- [Work item] Return a word-for-word copy of the complete listing below.

--------

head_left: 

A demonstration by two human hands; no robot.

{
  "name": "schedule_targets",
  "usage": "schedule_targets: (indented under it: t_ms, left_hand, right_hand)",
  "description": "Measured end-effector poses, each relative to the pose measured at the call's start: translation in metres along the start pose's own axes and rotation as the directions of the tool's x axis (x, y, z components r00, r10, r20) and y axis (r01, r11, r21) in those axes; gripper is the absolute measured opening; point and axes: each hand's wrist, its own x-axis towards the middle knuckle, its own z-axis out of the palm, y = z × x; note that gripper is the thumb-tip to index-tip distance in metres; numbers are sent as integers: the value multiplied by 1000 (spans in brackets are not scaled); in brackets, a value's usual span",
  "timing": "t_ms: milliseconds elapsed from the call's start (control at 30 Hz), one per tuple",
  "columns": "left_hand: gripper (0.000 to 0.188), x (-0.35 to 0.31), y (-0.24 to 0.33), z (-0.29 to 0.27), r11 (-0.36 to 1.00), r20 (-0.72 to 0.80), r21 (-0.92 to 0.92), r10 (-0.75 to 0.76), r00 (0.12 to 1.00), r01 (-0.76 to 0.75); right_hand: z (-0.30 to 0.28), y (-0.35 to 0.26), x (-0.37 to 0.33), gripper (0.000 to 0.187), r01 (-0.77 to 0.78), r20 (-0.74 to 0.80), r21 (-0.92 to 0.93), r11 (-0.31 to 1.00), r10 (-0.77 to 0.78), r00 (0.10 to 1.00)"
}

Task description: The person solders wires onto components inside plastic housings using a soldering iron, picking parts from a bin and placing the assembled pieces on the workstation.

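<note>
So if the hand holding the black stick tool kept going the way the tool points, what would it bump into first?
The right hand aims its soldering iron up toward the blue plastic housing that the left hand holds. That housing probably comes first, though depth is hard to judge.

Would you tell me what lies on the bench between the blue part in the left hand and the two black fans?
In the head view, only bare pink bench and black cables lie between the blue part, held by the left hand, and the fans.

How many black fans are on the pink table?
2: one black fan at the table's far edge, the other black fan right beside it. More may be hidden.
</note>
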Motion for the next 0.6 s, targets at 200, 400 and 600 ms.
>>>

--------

- [Your solution]
head_left: 

A demonstration by two human hands; no robot.

{
  "name": "schedule_targets",
  "usage": "schedule_targets: (indented under it: t_ms, left_hand, right_hand)",
  "description": "Measured end-effector poses, each relative to the pose measured at the call's start: translation in metres along the start pose's own axes and rotation as the directions of the tool's x axis (x, y, z components r00, r10, r20) and y axis (r01, r11, r21) in those axes; gripper is the absolute measured opening; point and axes: each hand's wrist, its own x-axis towards the middle knuckle, its own z-axis out of the palm, y = z × x; note that gripper is the thumb-tip to index-tip distance in metres; numbers are sent as integers: the value multiplied by 1000 (spans in brackets are not scaled); in brackets, a value's usual span",
  "timing": "t_ms: milliseconds elapsed from the call's start (control at 30 Hz), one per tuple",
  "columns": "left_hand: gripper (0.000 to 0.188), x (-0.35 to 0.31), y (-0.24 to 0.33), z (-0.29 to 0.27), r11 (-0.36 to 1.00), r20 (-0.72 to 0.80), r21 (-0.92 to 0.92), r10 (-0.75 to 0.76), r00 (0.12 to 1.00), r01 (-0.76 to 0.75); right_hand: z (-0.30 to 0.28), y (-0.35 to 0.26), x (-0.37 to 0.33), gripper (0.000 to 0.187), r01 (-0.77 to 0.78), r20 (-0.74 to 0.80), r21 (-0.92 to 0.93), r11 (-0.31 to 1.00), r10 (-0.77 to 0.78), r00 (0.10 to 1.00)"
}

Task description: The person solders wires onto components inside plastic housings using a soldering iron, picking parts from a bin and placing the assembled pieces on the workstation.

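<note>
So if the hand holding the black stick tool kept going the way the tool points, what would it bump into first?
The right hand aims its soldering iron up toward the blue plastic housing that the left hand holds. That housing probably comes first, though depth is hard to judge.

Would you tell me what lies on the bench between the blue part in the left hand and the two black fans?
In the head view, only bare pink bench and black cables lie between the blue part, held by the left hand, and the fans.

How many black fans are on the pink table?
2: one black fan at the table's far edge, the other black fan right beside it. More may be hidden.
</note>
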Motion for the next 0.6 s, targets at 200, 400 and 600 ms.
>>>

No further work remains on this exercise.